**PROBLEM STATEMENT:** The range starts at the line containing "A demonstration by" and ends at the last line of the records below. Reproduce those lines exactly.

(THE INPUT)

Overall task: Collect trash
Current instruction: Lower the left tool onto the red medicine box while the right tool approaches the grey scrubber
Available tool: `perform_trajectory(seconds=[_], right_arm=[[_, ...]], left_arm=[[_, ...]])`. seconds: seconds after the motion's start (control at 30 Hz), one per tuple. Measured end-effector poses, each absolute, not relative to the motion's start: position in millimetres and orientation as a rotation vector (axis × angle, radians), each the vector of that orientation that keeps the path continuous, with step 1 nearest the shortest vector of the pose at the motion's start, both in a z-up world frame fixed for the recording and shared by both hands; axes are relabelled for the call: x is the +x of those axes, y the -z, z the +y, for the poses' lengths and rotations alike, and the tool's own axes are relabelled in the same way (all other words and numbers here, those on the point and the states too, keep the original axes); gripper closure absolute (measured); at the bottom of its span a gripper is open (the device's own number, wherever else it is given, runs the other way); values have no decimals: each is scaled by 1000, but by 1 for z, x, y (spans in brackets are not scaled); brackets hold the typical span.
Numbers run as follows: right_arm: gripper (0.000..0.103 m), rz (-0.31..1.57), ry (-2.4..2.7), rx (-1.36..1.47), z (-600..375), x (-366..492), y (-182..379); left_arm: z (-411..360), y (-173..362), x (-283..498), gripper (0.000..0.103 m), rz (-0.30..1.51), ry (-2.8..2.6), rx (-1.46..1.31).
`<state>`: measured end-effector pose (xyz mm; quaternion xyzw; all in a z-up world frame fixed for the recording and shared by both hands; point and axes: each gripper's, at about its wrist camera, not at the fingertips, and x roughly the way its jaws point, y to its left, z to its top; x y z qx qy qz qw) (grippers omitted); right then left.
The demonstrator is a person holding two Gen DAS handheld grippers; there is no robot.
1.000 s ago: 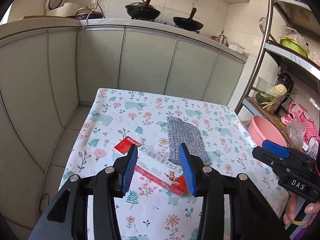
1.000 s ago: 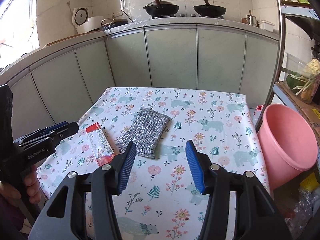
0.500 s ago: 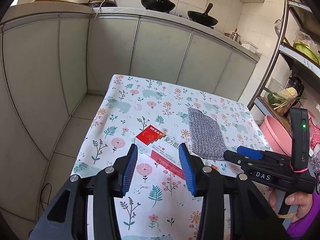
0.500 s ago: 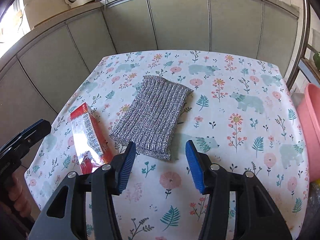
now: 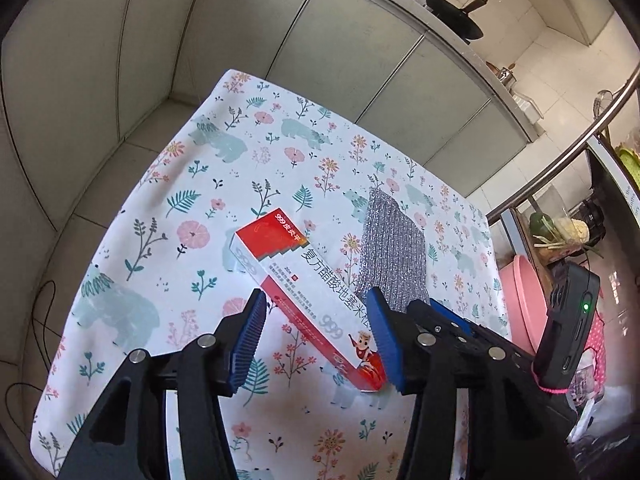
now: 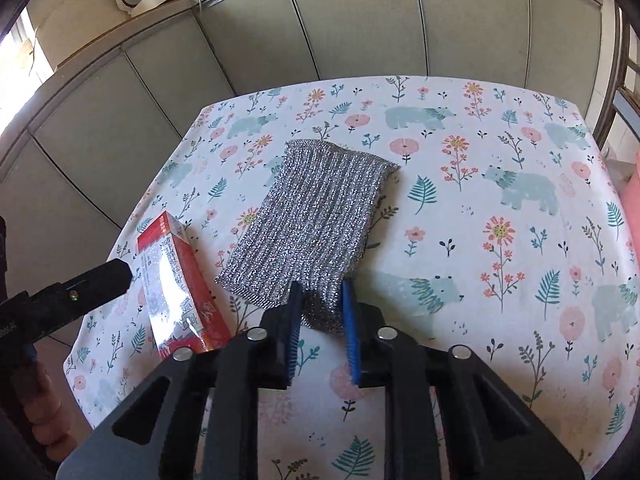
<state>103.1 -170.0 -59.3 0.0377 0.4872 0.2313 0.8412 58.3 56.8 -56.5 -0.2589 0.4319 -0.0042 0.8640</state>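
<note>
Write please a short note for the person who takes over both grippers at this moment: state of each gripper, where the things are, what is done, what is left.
Left gripper: jaws opening, astride the red and white box, no grip yet.
Right gripper: jaws closing on the near edge of the silver scrubbing cloth, pinching it.
Both things lie side by side on the floral tablecloth. A pink basin stands beside the table's right edge.
Done: nothing collected.
Left: close on the box, lift both, put them away, probably in the basin.
</note>
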Motion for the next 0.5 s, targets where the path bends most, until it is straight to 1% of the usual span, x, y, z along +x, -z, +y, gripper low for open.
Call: perform_trajectory(seconds=[0.03, 0.23, 0.5], right_arm=[[96, 1023, -494, 87, -172, 102, 58], [97, 989, -526, 67, -189, 82, 54], [97, 951, -535, 56, -220, 52, 43]], left_arm=[[54, 58, 61, 51, 922, -1, -553], [41, 63, 77, 49, 981, -51, -591], [13, 64, 98, 48, 1004, -149, -438]])
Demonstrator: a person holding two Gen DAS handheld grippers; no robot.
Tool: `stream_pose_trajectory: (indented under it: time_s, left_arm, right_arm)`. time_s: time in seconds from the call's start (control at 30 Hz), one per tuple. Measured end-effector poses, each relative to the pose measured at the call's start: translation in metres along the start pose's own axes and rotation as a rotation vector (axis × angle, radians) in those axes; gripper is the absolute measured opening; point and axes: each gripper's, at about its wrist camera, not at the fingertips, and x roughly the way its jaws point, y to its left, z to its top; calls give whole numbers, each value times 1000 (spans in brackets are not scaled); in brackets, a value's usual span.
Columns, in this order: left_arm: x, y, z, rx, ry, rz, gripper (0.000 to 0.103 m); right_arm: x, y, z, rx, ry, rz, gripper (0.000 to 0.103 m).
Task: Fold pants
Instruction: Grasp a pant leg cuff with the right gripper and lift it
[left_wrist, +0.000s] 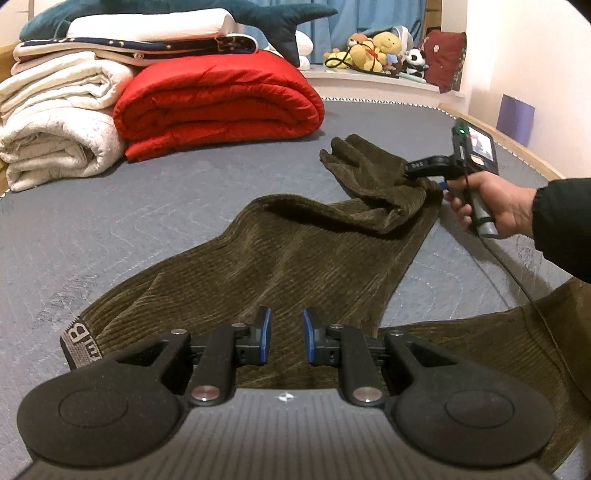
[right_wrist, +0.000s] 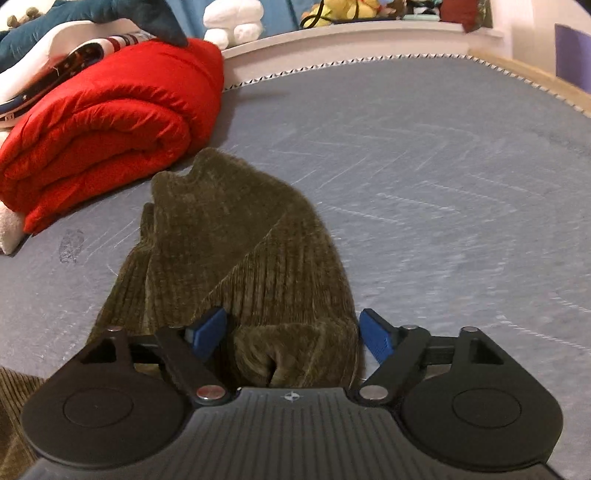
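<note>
Brown corduroy pants (left_wrist: 295, 251) lie spread on the grey mattress (left_wrist: 147, 206), the waistband (left_wrist: 79, 343) at the near left. One leg (left_wrist: 369, 173) is doubled back over itself at the far right. My left gripper (left_wrist: 286, 330) sits low over the waist area, its blue pads a narrow gap apart with corduroy filling that gap. A person's hand (left_wrist: 491, 199) holds my right gripper (left_wrist: 415, 173) at the folded leg's end. In the right wrist view, the right gripper (right_wrist: 291, 332) stands wide, and the leg's bunched end (right_wrist: 295, 354) lies loose between the blue pads (right_wrist: 376, 334).
A rolled red quilt (left_wrist: 218, 99) and stacked white blankets (left_wrist: 55, 122) fill the far left of the bed. Plush toys (left_wrist: 376, 48) line a ledge behind. The wooden bed edge (left_wrist: 517, 147) runs along the right. A cable (left_wrist: 517, 280) trails from the right gripper over the mattress.
</note>
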Motion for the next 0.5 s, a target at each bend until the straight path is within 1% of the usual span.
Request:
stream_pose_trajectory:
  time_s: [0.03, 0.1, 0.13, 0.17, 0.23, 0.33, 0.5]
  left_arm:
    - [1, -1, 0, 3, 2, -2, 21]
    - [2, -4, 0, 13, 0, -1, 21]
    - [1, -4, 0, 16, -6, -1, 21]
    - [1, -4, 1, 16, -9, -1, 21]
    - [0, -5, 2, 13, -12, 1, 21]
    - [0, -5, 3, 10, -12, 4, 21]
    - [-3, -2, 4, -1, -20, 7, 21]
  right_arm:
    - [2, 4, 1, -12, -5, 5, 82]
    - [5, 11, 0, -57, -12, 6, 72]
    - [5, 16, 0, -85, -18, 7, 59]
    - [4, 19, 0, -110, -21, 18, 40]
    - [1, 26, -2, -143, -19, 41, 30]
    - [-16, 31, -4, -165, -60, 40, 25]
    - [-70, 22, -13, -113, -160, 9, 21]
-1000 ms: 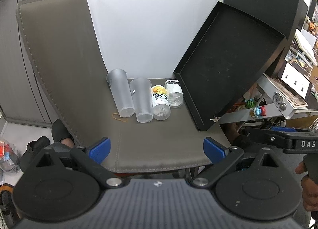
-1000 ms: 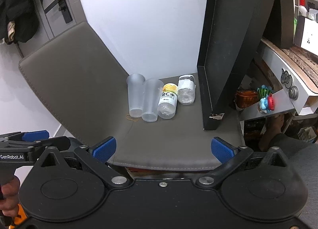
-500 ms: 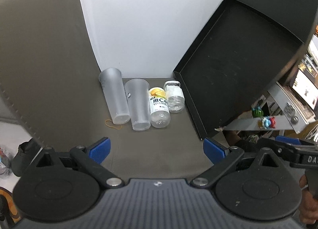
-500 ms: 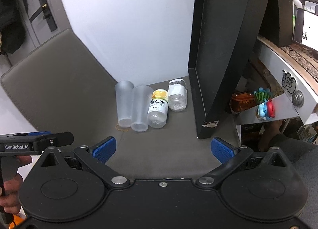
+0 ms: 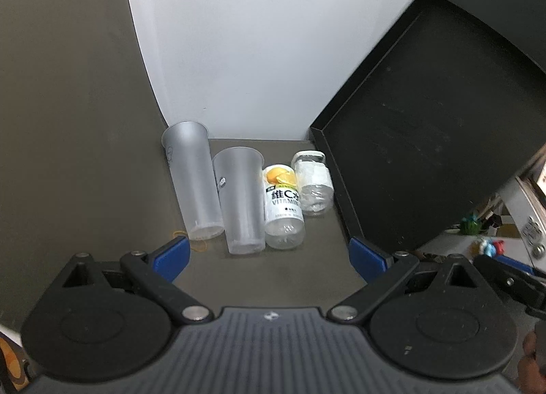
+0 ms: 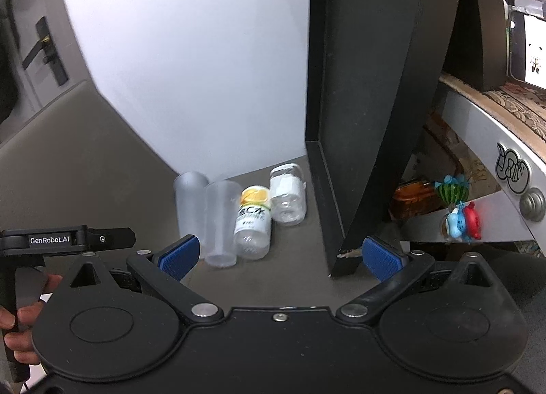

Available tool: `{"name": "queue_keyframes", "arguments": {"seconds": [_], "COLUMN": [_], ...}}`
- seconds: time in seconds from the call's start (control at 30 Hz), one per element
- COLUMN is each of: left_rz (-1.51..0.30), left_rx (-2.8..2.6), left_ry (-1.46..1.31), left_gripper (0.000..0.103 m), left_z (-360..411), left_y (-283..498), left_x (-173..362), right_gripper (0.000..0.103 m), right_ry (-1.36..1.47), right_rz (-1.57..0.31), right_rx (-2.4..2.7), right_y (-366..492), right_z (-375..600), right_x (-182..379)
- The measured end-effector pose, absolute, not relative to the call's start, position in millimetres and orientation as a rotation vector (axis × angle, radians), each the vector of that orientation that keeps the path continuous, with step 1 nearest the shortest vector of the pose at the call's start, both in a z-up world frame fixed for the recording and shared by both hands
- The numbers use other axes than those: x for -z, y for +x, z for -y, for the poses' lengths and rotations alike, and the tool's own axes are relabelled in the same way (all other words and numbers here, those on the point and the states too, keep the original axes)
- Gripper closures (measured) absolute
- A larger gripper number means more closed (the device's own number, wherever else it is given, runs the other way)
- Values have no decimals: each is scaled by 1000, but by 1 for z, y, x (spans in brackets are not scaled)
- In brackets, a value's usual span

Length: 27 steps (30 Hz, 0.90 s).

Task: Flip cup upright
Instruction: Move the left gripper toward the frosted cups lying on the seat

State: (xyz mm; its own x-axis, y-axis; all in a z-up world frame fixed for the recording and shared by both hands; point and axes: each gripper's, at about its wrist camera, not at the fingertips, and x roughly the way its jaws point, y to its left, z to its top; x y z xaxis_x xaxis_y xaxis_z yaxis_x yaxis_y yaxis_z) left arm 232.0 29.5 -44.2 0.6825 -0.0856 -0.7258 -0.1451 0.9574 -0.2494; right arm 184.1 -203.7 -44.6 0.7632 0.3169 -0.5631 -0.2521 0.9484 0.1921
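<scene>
Two frosted plastic cups lie on their sides on the grey seat, side by side: the left cup (image 5: 192, 185) (image 6: 189, 202) and the right cup (image 5: 240, 204) (image 6: 221, 223), bases toward me. My left gripper (image 5: 269, 259) is open and empty, just short of the cups. My right gripper (image 6: 279, 257) is open and empty, also close in front of them. The left gripper's body shows in the right wrist view (image 6: 65, 240).
A vitamin water bottle (image 5: 283, 211) and a clear jar (image 5: 312, 187) lie right of the cups. A black tray (image 5: 426, 144) leans upright at the seat's right edge. A rubber band (image 5: 198, 243) lies by the left cup. The chair back (image 5: 68, 121) rises on the left.
Both grippers have moved forward toward the cups, which now look larger and nearer. The cups and bottles have not moved.
</scene>
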Motion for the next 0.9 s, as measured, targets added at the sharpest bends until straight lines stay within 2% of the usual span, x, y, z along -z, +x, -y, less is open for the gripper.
{"name": "queue_keyframes", "arguments": {"seconds": [0.5,0.63,0.9], "left_rz": [-889,-919,-994], "left_rx": [-139,-168,-233], "left_ry": [-385,-382,-417], "left_gripper": [9,14,31], "left_z": [-52,-57,-74], "left_y": [309,327,355], "left_x": [84,99,132], "right_gripper": [1,1,1], "right_ry": [120,120,85], "right_rz": [-615,-648,-701], "right_rx": [-214,-207,-201], "right_y": [209,211,211], "right_z": [187,178,166], "right_x": [68,81,100]}}
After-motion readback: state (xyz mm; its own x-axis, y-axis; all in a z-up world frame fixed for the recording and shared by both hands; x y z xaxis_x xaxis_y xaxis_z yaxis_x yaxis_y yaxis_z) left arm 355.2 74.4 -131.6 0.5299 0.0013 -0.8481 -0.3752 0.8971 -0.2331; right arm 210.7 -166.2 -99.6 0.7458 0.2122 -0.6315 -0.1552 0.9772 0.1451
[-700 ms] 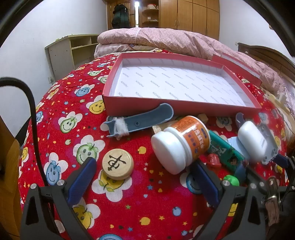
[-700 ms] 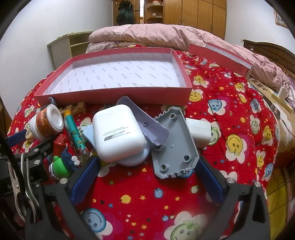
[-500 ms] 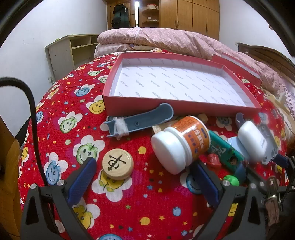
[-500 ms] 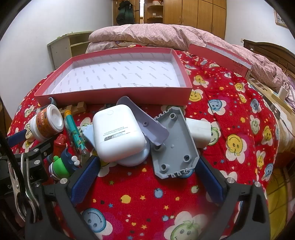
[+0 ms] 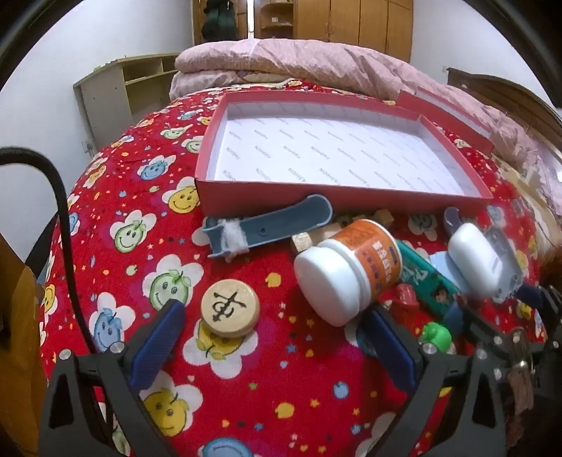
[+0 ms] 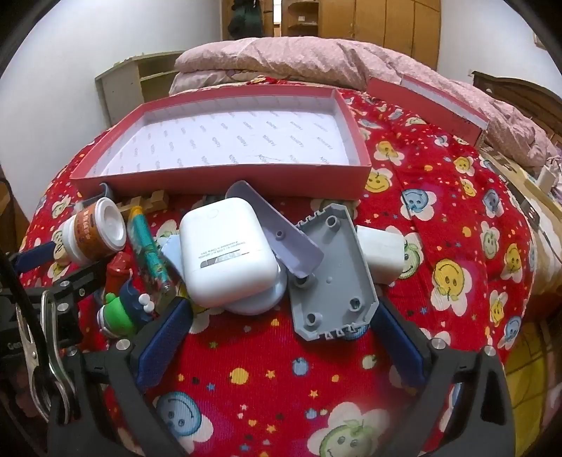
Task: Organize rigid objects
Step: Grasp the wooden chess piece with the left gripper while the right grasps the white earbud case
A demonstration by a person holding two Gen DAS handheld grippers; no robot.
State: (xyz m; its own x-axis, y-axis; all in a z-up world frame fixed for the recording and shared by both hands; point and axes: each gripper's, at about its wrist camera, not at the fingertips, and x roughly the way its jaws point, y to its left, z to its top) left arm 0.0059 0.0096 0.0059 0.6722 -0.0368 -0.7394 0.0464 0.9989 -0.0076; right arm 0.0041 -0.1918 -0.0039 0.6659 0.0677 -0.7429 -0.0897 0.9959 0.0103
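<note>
The red box sits in the upper middle of both views. It has nothing in it, so the sorting looks like it has not begun. All the hard things lie in a pile just in front of its near wall, likely so they are easy to lift in.

The left gripper has its fingers wide and holds nothing. The round wooden piece lies between them near the left finger, and the white-capped bottle lies on its side near the right finger. Either one could be the first pick.

The right gripper is wide too, and holds nothing. In front of it, in the middle of the frame, the white case rests on top of other bits, and the grey plastic cover lies just beside it.

Everything sits on a red blanket with smiley flowers, on a bed. At the top are a folded pink quilt, wooden cupboards and a white wall.
</note>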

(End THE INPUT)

**TASK OUTPUT:**
A demonstration by a person holding two Gen DAS handheld grippers; no robot.
State: (xyz m; its own x-axis, y-axis; all in a z-up world frame fixed for the recording and shared by both hands; point and axes: each gripper's, at about its wrist camera, not at the fingertips, and x roughly the way its jaws point, y to its left, z to its top) left arm 0.0059 0.0096 0.0059 0.6722 -0.0368 -0.7394 0.0464 0.9989 -0.0076; right arm 0.0041 -0.1918 -0.0039 0.6659 0.0677 -0.7429 -0.0897 0.9959 0.0103
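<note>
The red box sits in the upper middle of both views. It has nothing in it, so the sorting looks like it has not begun. All the hard things lie in a pile just in front of its near wall, likely so they are easy to lift in.

The left gripper has its fingers wide and holds nothing. The round wooden piece lies between them near the left finger, and the white-capped bottle lies on its side near the right finger. Either one could be the first pick.

The right gripper is wide too, and holds nothing. In front of it, in the middle of the frame, the white case rests on top of other bits, and the grey plastic cover lies just beside it.

Everything sits on a red blanket with smiley flowers, on a bed. At the top are a folded pink quilt, wooden cupboards and a white wall.
</note>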

The required response has been given in full.